Observability
Helyos gives you several ways to see what your cluster is doing: a Prometheus metrics endpoint for long-term monitoring and alerting, a Server-Sent Events (SSE) stream of live cluster activity, and CLI commands (helyos status, helyos top, node stats) for quick at-a-glance views. This page covers each one and how to wire them into your monitoring stack.
Prometheus metrics
The daemon exposes metrics in Prometheus text format at GET /metrics. This endpoint is public — it requires no bearer token — so a Prometheus server can scrape it without credentials.
# Against a local daemon (loopback stays plain HTTP)
curl http://localhost:6443/metrics
# Against a remote daemon (HTTPS by default)
curl https://cluster.example.com:6443/metrics
The response is served as text/plain; version=0.0.4, the standard Prometheus exposition format.
/metrics is one of only four public endpoints (alongside /health, /api/v1/version, and /api/v1/ca). Every other API route requires a bearer token. See API tokens for the protected endpoints.
Available metrics
All metrics are prefixed with helyos_. Gauges are emitted immediately (initialized to 0); counters and histograms only appear in the output after the first observation.
| Metric | Type | Labels | Description |
|---|---|---|---|
helyos_http_requests_total | counter | method, path, status | Total HTTP requests served by the API |
helyos_http_request_duration_seconds | histogram | method, path | HTTP request duration |
helyos_container_events_total | counter | event | Container lifecycle events (started, died, oom) |
helyos_schedule_duration_seconds | histogram | strategy | Scheduler decision duration |
helyos_deployment_ops_total | counter | op | Deployment operations (deploy, scale, …) |
helyos_nodes_total | gauge | — | Current number of cluster nodes |
helyos_pods_total | gauge | — | Current number of pods |
helyos_deployments_total | gauge | — | Current number of deployments |
helyos_proxy_requests_total | counter | domain, status | Reverse-proxy requests |
helyos_proxy_request_duration_seconds | histogram | domain | Proxy upstream request duration |
helyos_proxy_errors_total | counter | domain, error_type | Reverse-proxy errors |
A scrape against a running daemon looks roughly like this:
# HELP helyos_nodes_total Current number of cluster nodes
# TYPE helyos_nodes_total gauge
helyos_nodes_total 1
# HELP helyos_pods_total Current number of pods
# TYPE helyos_pods_total gauge
helyos_pods_total 3
# HELP helyos_deployments_total Current number of deployments
# TYPE helyos_deployments_total gauge
helyos_deployments_total 1
# HELP helyos_http_requests_total Total HTTP requests
# TYPE helyos_http_requests_total counter
helyos_http_requests_total{method="GET",path="/api/v1/pods",status="200"} 12
Scraping with Prometheus
Point Prometheus at the daemon's /metrics endpoint.
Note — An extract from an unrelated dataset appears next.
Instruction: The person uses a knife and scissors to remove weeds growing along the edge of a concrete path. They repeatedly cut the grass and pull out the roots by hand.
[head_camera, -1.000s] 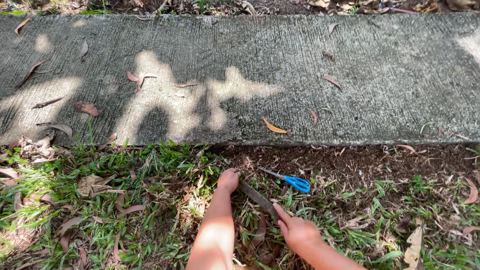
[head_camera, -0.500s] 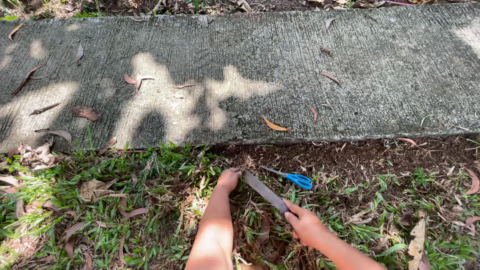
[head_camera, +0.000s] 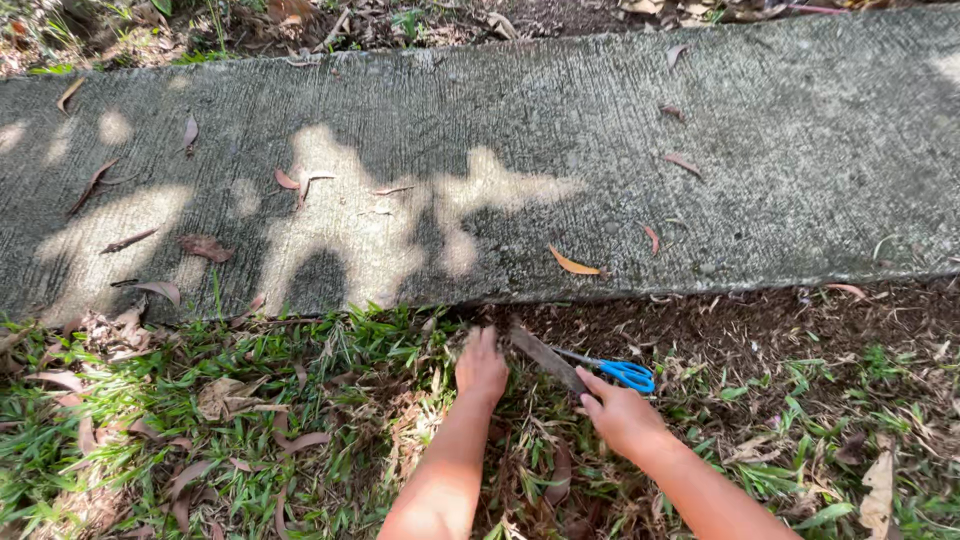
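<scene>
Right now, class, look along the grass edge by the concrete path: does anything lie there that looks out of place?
Yes. Blue-handled scissors lie on the bare soil among dry leaves, just beyond the right hand, which holds a flat dark blade. The left hand presses into the grass. A tool loose on the ground looks odd.

Sun-dappled concrete path (head_camera: 600, 150), leaf-strewn grass (head_camera: 250, 420), bare soil (head_camera: 780, 330)
</scene>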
Add a scrape job to your prometheus.yml:
scrape_configs:
- job_name: helyos
metrics_path: /metrics
static_configs:
- targets:
- cluster.example.com:6443
If the daemon is serving HTTPS with a self-signed certificate (the default for non-loopback binds), tell Prometheus how to trust it:
scrape_configs:
- job_name: helyos
scheme: https
metrics_path: /metrics
static_configs:
- targets:
- cluster.example.com:6443
tls_config:
# Trust the daemon's CA (fetch it from GET /api/v1/ca)
ca_file: /etc/prometheus/helyos-ca.pem
You can retrieve the daemon's CA PEM (for ca_file) from the public /api/v1/ca endpoint:
curl -s https://cluster.example.com:6443/api/v1/ca | jq -r .pem > /etc/prometheus/helyos-ca.pem
In a multi-node cluster, each daemon exposes its own /metrics. Add every node's address to the targets list (or use Prometheus service discovery) so you collect HTTP, scheduler, and proxy metrics from the whole cluster.
The SSE event stream
For real-time cluster activity, the daemon exposes a Server-Sent Events stream at GET /api/v1/events. Unlike /metrics, this endpoint is protected and requires a bearer token.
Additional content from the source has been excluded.